EU-Russland-Gipfel: Russlands Rolle in der Ukraine gehört auf den Tisch

Zum bevorstehenden EU-Russland-Gipfel erklärt Marieluise Beck, Sprecherin für Osteuropapolitik:

Die Rolle Russlands bei den Entwicklungen in der Ukraine gehört auf die Tagesordnung des EU-Russland-Gipfels am 28. Januar. Die Rückendeckung Janukowytschs durch den Kreml befördert eine gefährliche Zuspitzung in der Ukraine. Das müssen die EU-Vertreter den russischen Gesprächspartnern unmissverständlich klarmachen.

Im Gegenzug für die Absage an das lange ausgehandelte Assoziierungsabkommen und für eine engere Anbindung an Russland gibt der Kreml Janukowytsch freie Hand.
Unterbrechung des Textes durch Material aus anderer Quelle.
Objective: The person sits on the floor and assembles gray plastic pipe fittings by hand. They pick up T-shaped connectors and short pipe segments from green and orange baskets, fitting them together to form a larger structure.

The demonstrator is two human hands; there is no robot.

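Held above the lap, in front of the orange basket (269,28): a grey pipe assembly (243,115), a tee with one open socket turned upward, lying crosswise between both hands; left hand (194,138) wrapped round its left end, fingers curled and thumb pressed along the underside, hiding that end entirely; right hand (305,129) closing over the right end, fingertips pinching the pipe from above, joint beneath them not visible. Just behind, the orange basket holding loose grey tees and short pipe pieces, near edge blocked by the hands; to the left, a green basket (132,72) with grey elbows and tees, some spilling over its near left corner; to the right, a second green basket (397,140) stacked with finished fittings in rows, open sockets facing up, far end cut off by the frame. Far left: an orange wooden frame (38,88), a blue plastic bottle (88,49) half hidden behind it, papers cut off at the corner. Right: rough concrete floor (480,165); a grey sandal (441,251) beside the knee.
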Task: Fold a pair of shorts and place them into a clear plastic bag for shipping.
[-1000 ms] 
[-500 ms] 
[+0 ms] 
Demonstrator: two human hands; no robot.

Nur durch die Rückendeckung Moskaus kann er für seinen Machterhalt auf Zeit spielen und immer härter gegen die eigene Gesellschaft durchgreifen. Bis heute bleibt intransparent, welche konkreten Gegenleistungen Janukowytsch für den Nachlass beim Gaspreis und den Kredit über 15 Milliarden US-Dollar eingegangen ist.

Die Zeiten des Kalten Krieges sind vorbei. Es ist nicht hinnehmbar, dass Russland der Ukraine den Weg hin zur EU versperrt, den die Mehrheit der Ukrainerinnen und Ukrainer wünscht. Die Ukraine ist ein souveräner Staat. Auch diese Botschaft erwarten wir von der Bundesregierung und der EU beim kommenden Gipfel.